Iglodep merupakan obat yang termasuk ke dalam golongan obat keras sehingga pada setiap pembelian nya harus menggunakan resep dokter. Selain itu, dosis penggunaan iglodep juga harus dikonsultasikan dengan dokter dan apoteker terlebih dahulu sebelum digunakan, karena dosis penggunaan nya berbeda-beda setiap individu tergantung berat tidaknya penyakit yang diderita.
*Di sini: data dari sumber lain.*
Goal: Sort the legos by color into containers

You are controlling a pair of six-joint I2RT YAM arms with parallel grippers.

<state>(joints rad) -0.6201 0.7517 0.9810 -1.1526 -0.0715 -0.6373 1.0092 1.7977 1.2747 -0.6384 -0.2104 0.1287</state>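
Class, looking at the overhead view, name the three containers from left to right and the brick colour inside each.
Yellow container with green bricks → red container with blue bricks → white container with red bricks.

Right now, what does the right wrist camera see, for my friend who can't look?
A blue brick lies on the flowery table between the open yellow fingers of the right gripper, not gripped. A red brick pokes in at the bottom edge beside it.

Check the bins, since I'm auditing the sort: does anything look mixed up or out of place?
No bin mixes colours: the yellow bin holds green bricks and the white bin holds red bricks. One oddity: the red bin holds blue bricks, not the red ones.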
  1. Depresi, Gangguan Kompulsif Obsesif
    • Dewasa: Dosis awal: 50 mg setiap hari, dapat ditingkatkan dengan peningkatan 50 mg pada interval minggu. Maksimal: 200 mg setiap hari.
    • Anak Usia 6-12 tahun: Dosis awal: 25 mg 1 x sehari
    • Anak Usia13-17 tahun: Dosis awal: 50 mg 1 x sehari. Dosis dapat ditingkatkan pada interval minimal 1 minggu. Maksimal: 200 mg setiap hari.
  2. Gangguan Panik dengan atau tanpa Agorafobia, Gangguan Stres Pasca Trauma, Gangguan Kecemasan Sosial
    • Dewasa: Dosis awal: 25 mg setiap hari, dosis ditingkatkan menjadi 50 mg setiap hari setelah minggu. Dapat ditingkatkan hingga 50 mg secara bertahap setiap minggu. Maksimal: 200 mg setiap hari.
  3. Gangguan Dysphoric Pramenstruasi
    • Dewasa: Dosis awal: 50 mg setiap hari, baik sepanjang siklus menstruasi atau selama fase luteal saja. Dosis dapat ditingkatkan 50 mg per siklus menstruasi. Maksimal: 150 mg setiap hari (untuk dosis kontinu) atau 100 mg setiap hari (selama fase luteal).
    • Pasien yang membutuhkan 100 mg setiap hari selama fase luteal saja: Awalnya, 50 mg setiap hari selama 3 hari pertama setiap periode fase luteal.

Efek Samping Iglodep

  1. Kadar gula darah rendah.
  2. Diabetes melitus.
  3. Hipertensi
  4. Hiperkolesterolemia (kadar kolesterol tinggi).
  5. Gangguan hati, pankreatitis.
  6. Takikardia (detak jantung cepat).
  7. Bronkospasme (penyempitan saluran udara).
  8. Amnesia.
  9. Kesemutan
  10. Hipotiroidisme (menurunnya sintesis dan sekresi hormon tiroid).
  11. Jumlah leukosit kurang dari normal.
  12. Hepatitis.
  13. Ketidakteraturan menstruasi
  14. Hiperterkandung kemih dan urin.

Kontraindikasi:
Hindari penggunaan Iglodep pada pasien yang memiliki indikasi:

  1. Penggunaan bersamaan atau dalam 14 hari penghentian MonoAmine Oksidase Inhibitors (MAOIs), misalnya: Linezolid atau IV methylene blue.
  2. Penggunaan bersamaan dengan pimozid.

Interaksi Obat:
Berikut adalah beberapa Interaksi obat yang umumnya terjadi saat penggunaan Iglodep:

  1. Dapat mengembangkan sindrom serotonin bersama obat serotonergik lainnya (misalnya: TCA, fentanyl, triptan, litium, triptofan, buspirone, tramadol).
  2. Mengurangi clearance dengan simetidin.
  3. Meningkatkan risiko perdarahan dengan obat anti inflamasi non steroid, asam asetilsalisilat, ticlopidine.
  4. Meningkatkan risiko perpanjangan QTc dan / atau aritmia ventrikel dengan obat yang memperpanjang interval QTc (misalnya: Beberapa antipsikotik dan antibiotik).
  5. Meningkatkan waktu protrombin bersama warfarin.
  6. Berpotensi Fatal: Meningkatkan risiko sindrom serotonin dengan MAOI (misalnya: Linezolid atau IV methylene blue). Tingkat plasma meningkat secara bermakna dengan pimozid.

Kategori Kehamilan:
Menurut FDA (Badan Pengawas Obat dan Makanan Amerika Serikat) mengkategorikan Iglodep ke dalam Kategori C dengan penjelasan sebagai berikut:
Studi pada binatang percobaan memperlihatkan adanya efek samping pada janin (teratogenik atau embriosidal atau efek samping lainnya) dan belum ada studi terkontrol pada wanita, atau studi terhadap wanita dan binatang percobaan tidak dapat dilakukan. Obat hanya dapat diberikan jika manfaat yang diperoleh melebihi besarnya resiko yang mungkin timbul pada janin.